6. Il résulte de tout ce qui précède, sans qu'il soit besoin de statuer sur les fins de non-recevoir opposées en défense, que les conclusions de M. F et autres tendant à l'annulation de l'avenant n°1 au contrat de délégation des services publics de l'eau signé le 17 janvier 2019 entre Toulouse métropole et la société Setom, ainsi que de la délibération du conseil de Toulouse métropole n° DEL-20-0401 du 15 octobre 2020, autorisant sa signature, doivent être rejetées.

Sur les frais d'instance :

7. Il n'y a pas lieu, dans les circonstances de l'espèce, de mettre à la charge des requérants, les sommes demandées par Toulouse métropole et par la société Setom au titre des dispositions de l'article L. 761-1 du code de justice administrative.

D E C I D E :

Article 1er : La requête de M. F, Mme C et Mme E est rejetée.

Article 2 : Le surplus des conclusions des parties est rejeté.

Article 3 : Le présent jugement sera notifié à M. D F, à Mme A C, à Mme B E, à Toulouse métropole et à la société Setom.

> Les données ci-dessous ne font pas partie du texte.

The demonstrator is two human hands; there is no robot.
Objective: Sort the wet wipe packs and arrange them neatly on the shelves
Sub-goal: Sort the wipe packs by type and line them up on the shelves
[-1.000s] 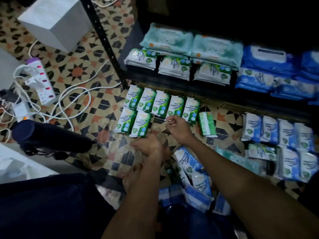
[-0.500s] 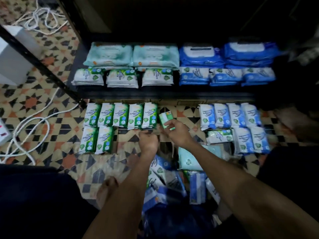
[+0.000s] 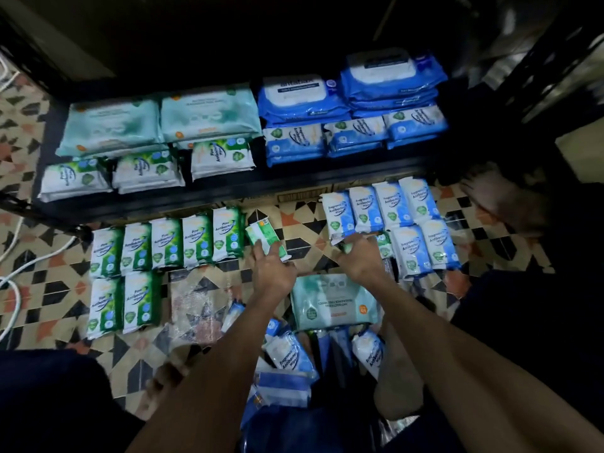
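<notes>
Beside the green row (image 3: 170, 243) on the floor, left hand (image 3: 273, 274) is now taking over the loose green pack (image 3: 263, 235), pinching it; right hand (image 3: 358, 259) is shifting onto the blue packs (image 3: 389, 210), fingers curling there, grip unclear.

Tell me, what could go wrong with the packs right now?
The left hand holds the tilted green pack beside the green row; pushing it in could knock that row crooked. The right hand reaches among the blue packs and might shove them out of line.
</notes>
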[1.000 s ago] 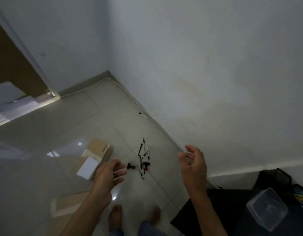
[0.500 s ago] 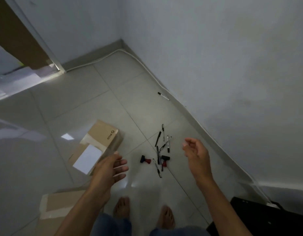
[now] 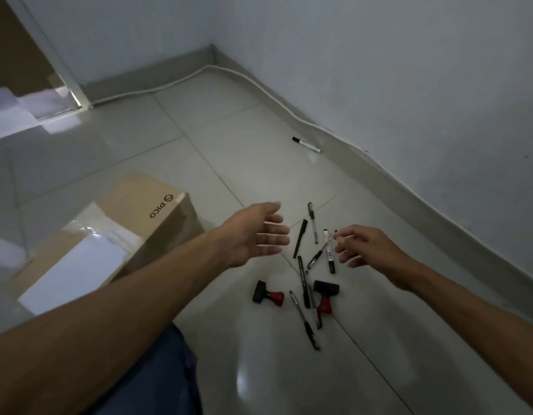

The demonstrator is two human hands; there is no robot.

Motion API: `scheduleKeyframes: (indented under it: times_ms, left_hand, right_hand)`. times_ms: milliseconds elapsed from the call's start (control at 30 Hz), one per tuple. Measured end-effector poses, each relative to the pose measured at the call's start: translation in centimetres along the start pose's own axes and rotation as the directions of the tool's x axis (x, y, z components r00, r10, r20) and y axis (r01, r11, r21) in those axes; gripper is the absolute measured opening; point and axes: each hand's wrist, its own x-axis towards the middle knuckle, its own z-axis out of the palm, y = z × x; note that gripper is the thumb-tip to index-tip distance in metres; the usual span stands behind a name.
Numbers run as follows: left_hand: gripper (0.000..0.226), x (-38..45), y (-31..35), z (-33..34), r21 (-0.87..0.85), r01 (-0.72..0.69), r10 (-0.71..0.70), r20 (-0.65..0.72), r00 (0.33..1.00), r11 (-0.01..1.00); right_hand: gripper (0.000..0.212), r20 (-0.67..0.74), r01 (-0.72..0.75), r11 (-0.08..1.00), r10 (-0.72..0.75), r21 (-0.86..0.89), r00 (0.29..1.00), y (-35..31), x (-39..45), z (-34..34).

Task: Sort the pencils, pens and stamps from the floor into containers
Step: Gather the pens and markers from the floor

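Several black pens (image 3: 300,242) lie scattered on the tiled floor, along with a white marker (image 3: 329,253). Two black-and-red stamps lie among them, one stamp (image 3: 268,295) on its side at the left and another stamp (image 3: 325,295) to its right. A lone white marker (image 3: 306,144) lies farther off near the wall. My left hand (image 3: 256,232) hovers open just left of the pens, fingers straight. My right hand (image 3: 364,250) hangs over the pens' right side with loosely curled fingers, holding nothing.
A brown cardboard box (image 3: 157,211) with a white label stands to the left. A white cable (image 3: 259,88) runs along the skirting of the grey wall. A doorway (image 3: 34,94) opens at the far left. My blue trouser leg (image 3: 169,369) is at the bottom.
The view has dropped closer to the floor. Both hands have reached forward and down towards the pile of pens; the black table and clear container at the right have left the view.
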Motion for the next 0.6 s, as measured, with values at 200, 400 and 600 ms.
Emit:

Une copie sera adressée, pour information, au préfet de la Haute-Garonne.

Délibéré après l'audience du 19 octobre 2023, à laquelle siégeaient :

Mme Carotenuto, présidente,

M. Hecht, premier conseiller,

Mme Pétri, conseillère.

Rendu public par mise à disposition au greffe le 9 novembre 2023.

Le rapporteur,

S. HECHT

La présidente,

S. CAROTENUTO La greffière,

F. LE GUIELLAN

La République mande et ordonne au préfet de la Haute-Garonne, en ce qui le concerne ou à tous commissaires de justice à ce requis en ce qui concerne les voies de droit commun contre les parties privées, de pourvoir à l'exécution de la présente décision.